First, start by disinfecting common high-touch areas. This includes things like desks, chairs, door handles, light switches and communal play areas.
When it comes to cleaning electronics make sure to use a product that is rated to be safe for cleaning electronics to prevent damaging them accidentally. This includes wiping down and sanitizing computer stations, keyboards, phones and items like iPads and tablets. If you have a smart board in your classroom make sure to wipe down all the interactive devices students use to operate it.
Cleaning the Floors is also a critical part of maintaining a clean classroom on a daily basis as well as in the long-term.

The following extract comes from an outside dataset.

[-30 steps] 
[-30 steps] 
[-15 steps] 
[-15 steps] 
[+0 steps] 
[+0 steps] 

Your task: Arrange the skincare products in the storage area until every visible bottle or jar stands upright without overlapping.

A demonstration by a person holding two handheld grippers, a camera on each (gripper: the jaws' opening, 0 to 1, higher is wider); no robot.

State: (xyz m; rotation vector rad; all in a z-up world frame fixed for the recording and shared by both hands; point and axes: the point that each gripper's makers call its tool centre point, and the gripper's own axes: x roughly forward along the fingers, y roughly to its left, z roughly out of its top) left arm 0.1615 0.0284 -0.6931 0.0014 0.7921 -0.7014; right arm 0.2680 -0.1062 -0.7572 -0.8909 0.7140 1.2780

Carpeting and hard surface flooring like tile and linoleum can be magnets for trapping bacteria and viruses. This is especially true in high-traffic areas like rooms, gymnasiums and cafeterias. Talk to your custodial staff to see what measures they use to clean the floors. Most have some type of disinfecting protocol in place, but if they don’t you should consider implementing your own.
Empty trash cans and other waste receptacles. Trash cans are well-known for their potential to cause cross-contamination. When emptying trash cans, avoid touching any used tissues or other waste that can transfer germs to your own skin. Wash your hands or clean them with hand sanitizer immediately after emptying the trash can.
If you need to wipe down the outside of the trash can, make sure to use disposable disinfecting wipes. They can then be thrown away immediately afterward to ensure that no pathogens can spread back to other high-touch surfaces.
Communicate With Your Custodial Staff
There can sometimes be a little disconnect between teachers and custodial staff. Oftentimes janitors come in long after teachers have left the building to affect a deep clean. Take the time to speak with your custodial staff to make sure you understand their methodology as well as making sure that they are cleaning with the level of care that you need.
Not only does this ensure that your classroom is getting the cleaning it needs after students have gone home, but it also arms you with the information you might need to answer parent’s questions.